Remembering

Ambition, to me, is not a mental construct, not a pursuit forged by the mind in determination of some arbitrary goal, some mirage formed by the time markers of our age, our body, the indistinguishable collective voice. My ambition is silent when all else roar for it, when I am told, inside out, that I need only-… a blueprint to the trajectory of fabricated success, and for what? And even if it serves that which I want, it does not come if it is forced, if it is driven by the expectation of a socially-conscious self, and I grow only darker and thicker in my slow-walking hours, dragging strained desire forward from a slumber that will not shift. But a kind of creative yearning, a light hope shimmers through evening light when I lose all thought to what must be, to how and where and who I must be. It moves imperceptibly at first, and shows itself only when, in a collapse from the frame that counts in hours and measures in words, I catch myself smiling in the mirror, not to or for anything, not filled with any thought or reason or goal, but just smiling. In those quiet, accidental spaces I sense, as one senses the sun rising even behind closed eyes, that I am closer to myself than I know, that I need only step away and let go, to find myself gathered into a breeze of churning knowing, moving, even amid this great stillness, into the waters of which I dream.
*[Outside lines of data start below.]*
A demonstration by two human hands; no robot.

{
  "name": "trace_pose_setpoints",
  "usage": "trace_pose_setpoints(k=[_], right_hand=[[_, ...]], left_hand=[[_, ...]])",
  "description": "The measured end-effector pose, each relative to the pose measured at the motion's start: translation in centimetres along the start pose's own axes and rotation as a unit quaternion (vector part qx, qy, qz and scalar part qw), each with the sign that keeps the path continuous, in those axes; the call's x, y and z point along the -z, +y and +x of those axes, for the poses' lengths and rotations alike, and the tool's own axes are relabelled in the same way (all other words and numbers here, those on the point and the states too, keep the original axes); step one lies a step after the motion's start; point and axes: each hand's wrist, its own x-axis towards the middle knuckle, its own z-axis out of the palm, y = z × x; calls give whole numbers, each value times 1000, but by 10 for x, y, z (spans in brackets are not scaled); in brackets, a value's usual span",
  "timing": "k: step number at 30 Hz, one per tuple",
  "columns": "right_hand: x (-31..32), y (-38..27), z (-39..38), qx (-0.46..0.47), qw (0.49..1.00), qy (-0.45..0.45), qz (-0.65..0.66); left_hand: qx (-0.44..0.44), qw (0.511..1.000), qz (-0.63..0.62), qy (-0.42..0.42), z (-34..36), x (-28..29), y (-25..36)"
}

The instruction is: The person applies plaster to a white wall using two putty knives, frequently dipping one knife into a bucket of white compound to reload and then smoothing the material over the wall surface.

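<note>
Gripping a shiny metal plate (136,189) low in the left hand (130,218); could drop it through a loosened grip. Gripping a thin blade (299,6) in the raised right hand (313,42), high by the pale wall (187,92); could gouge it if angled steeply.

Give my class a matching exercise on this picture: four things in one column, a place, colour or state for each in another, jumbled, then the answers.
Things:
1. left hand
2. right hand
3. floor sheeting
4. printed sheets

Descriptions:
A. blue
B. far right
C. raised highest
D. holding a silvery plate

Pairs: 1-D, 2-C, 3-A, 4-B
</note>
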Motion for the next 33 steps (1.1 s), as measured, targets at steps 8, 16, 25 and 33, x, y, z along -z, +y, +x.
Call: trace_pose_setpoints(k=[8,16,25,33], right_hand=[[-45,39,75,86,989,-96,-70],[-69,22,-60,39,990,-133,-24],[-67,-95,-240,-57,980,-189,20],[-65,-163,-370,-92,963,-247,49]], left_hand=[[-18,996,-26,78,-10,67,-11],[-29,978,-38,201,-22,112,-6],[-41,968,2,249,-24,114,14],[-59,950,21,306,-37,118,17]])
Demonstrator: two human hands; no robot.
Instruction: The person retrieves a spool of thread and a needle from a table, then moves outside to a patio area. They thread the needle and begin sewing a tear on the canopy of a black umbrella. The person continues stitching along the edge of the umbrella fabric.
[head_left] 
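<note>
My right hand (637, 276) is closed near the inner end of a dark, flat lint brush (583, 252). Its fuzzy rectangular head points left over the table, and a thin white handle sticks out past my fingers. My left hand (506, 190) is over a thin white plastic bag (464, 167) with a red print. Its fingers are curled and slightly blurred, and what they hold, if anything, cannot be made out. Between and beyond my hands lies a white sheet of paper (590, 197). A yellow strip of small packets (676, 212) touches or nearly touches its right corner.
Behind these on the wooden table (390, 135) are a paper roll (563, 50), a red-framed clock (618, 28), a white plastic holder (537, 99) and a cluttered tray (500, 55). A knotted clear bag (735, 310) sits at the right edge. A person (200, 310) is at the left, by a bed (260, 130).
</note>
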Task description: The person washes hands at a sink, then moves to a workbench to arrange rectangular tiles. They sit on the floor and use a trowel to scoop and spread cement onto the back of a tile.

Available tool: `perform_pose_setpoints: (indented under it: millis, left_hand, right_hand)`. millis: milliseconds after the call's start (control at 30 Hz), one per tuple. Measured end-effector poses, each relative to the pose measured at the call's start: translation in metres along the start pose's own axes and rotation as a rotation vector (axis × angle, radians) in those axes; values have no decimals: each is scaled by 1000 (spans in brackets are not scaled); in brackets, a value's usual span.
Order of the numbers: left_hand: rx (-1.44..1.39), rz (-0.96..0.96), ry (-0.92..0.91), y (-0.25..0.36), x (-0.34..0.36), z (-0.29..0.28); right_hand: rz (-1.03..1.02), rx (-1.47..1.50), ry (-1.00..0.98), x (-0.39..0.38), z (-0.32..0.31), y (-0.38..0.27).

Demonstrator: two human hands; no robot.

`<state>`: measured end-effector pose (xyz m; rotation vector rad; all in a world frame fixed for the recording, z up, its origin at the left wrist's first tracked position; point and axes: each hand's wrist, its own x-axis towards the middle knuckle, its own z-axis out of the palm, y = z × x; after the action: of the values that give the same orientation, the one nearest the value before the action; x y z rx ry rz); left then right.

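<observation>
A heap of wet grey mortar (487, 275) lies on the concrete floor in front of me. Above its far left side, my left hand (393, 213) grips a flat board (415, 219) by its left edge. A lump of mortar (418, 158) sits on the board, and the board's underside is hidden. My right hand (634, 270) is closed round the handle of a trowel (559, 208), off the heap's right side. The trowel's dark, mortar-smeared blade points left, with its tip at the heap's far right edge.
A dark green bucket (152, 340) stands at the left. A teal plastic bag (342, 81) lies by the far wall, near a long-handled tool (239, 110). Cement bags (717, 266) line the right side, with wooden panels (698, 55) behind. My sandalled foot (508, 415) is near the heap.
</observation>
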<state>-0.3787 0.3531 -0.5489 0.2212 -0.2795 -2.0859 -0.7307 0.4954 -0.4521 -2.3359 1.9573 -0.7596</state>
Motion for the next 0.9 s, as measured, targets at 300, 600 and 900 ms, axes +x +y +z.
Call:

What is earned is given in release, called to effortless effort, and it will go again, drift below the surface when I return to topside affairs, acknowledging the command of time. But time and I are old and strange partners, contrary and compliant, dancing when all else have retired. Time wishes nothing for me but vision, and as I fall back into shadow I mark the board upon which I work, letters to a future self, that I need only let go, let go, let go, and I will be carried.